Dr. Kenneth Marek Video (Text Version)
2016 PRP Investigator Vignette
Title: Evaluating the Natural History of Prodromal PD in the PARS Cohort
Investigator: Kenneth Marek, MD; Institute for Neurodegenerative Disorders
Parkinson’s disease is a disorder which is diagnosed by clinical assessment, but very early in the disease it’s quite difficult to discern whether individuals might have Parkinson’s disease or some other disorder or simply just the growing old and getting slower in their ability to move about. And so, Parkinson’s disease diagnosis has been a dilemma for both the physicians who are trying to diagnose patients and for the patients and their families.
The PARS study is the Parkinson’s Associated Risk Syndrome study. It’s an effort to develop a cohort of individuals who are at-risk for Parkinson’s disease using a sequential biomarker strategy taking advantage of the early smell loss in Parkinson’s disease coupled with abnormal dopamine imaging to allow us to say these individuals are indeed at risk for Parkinson’s disease.
And that really is based on the premise that for Parkinson’s disease, as well as for other neurodegenerative disorders like Alzheimer’s disease or Huntington’s disease, there is a long period of time when there is degeneration in the brain but symptoms have not yet arisen. This preclinical or prodromal period really offers this enormous opportunity because we can potentially identify individuals at that stage who could then take advantage of clinical studies that might be used to test preventive medicines for Parkinson’s disease.
Years before the onset of the typical motor symptoms of Parkinson’s disease almost all Parkinson’s patients lose their sense of smell. So we have taken advantage of that early symptom in the PARS study to identify individuals who might have a loss of their sense of smell and coupled that with a novel technology, which allows us to image the dopamine pathology in the brain and coupling these two biomarkers to identify individuals who both have a loss of sense of smell and abnormal imaging who might be at risk to develop Parkinson’s disease.
The loss of smell that occurs in potential Parkinson’s patients, that is an easy thing to test, utilizing the University of Pennsylvania Smell Identification Test, or the UPSIT. The UPSIT is a set of four cards, which we sent by mail to over 10,000 people. These are simply scratch and sniff cards such as you would get if you looked in a magazine to smell perfume or-or some other odorant.
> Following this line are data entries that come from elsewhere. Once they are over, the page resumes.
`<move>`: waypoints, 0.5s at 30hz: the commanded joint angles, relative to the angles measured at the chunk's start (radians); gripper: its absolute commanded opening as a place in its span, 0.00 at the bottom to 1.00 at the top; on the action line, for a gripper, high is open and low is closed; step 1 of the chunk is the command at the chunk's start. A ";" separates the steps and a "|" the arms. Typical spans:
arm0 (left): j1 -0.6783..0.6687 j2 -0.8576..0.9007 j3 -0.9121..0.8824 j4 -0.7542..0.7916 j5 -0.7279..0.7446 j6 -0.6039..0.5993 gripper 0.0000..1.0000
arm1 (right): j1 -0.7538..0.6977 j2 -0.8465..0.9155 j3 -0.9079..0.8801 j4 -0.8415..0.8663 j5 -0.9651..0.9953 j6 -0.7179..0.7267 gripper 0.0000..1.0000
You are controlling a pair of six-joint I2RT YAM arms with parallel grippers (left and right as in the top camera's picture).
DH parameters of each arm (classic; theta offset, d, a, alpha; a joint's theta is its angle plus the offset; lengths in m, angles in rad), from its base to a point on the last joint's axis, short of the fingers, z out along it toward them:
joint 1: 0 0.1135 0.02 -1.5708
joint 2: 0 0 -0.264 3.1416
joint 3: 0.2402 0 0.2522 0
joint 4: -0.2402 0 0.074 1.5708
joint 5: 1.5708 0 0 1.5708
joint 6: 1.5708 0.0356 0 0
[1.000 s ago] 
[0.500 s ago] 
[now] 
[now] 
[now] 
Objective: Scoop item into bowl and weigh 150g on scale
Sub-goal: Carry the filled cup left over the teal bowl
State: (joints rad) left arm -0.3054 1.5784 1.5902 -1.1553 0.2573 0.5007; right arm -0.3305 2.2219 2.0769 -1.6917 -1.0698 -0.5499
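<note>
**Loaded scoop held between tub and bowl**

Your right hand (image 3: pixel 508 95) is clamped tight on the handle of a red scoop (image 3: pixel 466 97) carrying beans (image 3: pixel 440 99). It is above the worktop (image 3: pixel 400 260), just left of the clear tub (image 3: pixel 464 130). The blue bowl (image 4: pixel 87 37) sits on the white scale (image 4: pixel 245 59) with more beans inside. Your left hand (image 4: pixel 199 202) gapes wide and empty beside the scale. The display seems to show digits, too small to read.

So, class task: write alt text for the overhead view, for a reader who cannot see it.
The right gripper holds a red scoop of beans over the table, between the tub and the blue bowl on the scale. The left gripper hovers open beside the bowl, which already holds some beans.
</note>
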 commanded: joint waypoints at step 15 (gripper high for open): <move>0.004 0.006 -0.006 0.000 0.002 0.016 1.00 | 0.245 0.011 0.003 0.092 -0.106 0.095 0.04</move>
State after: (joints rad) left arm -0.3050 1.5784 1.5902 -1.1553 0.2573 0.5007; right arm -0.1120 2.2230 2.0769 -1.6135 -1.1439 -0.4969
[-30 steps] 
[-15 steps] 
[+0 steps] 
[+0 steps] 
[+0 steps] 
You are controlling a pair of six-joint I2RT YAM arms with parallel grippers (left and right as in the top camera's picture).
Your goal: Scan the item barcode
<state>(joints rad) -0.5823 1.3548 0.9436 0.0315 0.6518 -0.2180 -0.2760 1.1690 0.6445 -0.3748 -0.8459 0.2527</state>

And they scratch and sniff and return them to us. We then identify them as having a loss of smell or a normal smell and we then ask a proportion of those individuals with normal smell and all of the individuals with abnormal smell to have additional much more rigorous testing including dopamine transporter imaging as well as examination and testing of their cognitive function, and other blood testing as well.
So in this type of study the proof is in the long-term pudding. So we now know that at four years, among those individuals who did have abnormal smell and abnormal imaging, about 60-percent of them went onto develop typical Parkinson’s disease. So we can see that this approach of identifying individuals prior to the onset of symptoms was successful in identifying a group of individuals who ultimately developed Parkinson’s disease.
The DoD programs have been essential for our research programs. And it really took great foresight from the DoD programs because this really required identification of a novel idea and had the follow-through to enable us to continue to follow these individuals for now again up to eight years which is really remarkable in a research project.
What we would like to do is now begin to couple the identification of subjects in this way with testing of newer drugs, which might actually slow down the progression of disease and ultimately the goal is to utilize those drugs even prior to the onset of symptoms to prevent the illness. That’s not where we are now, but we are getting closer to that goal.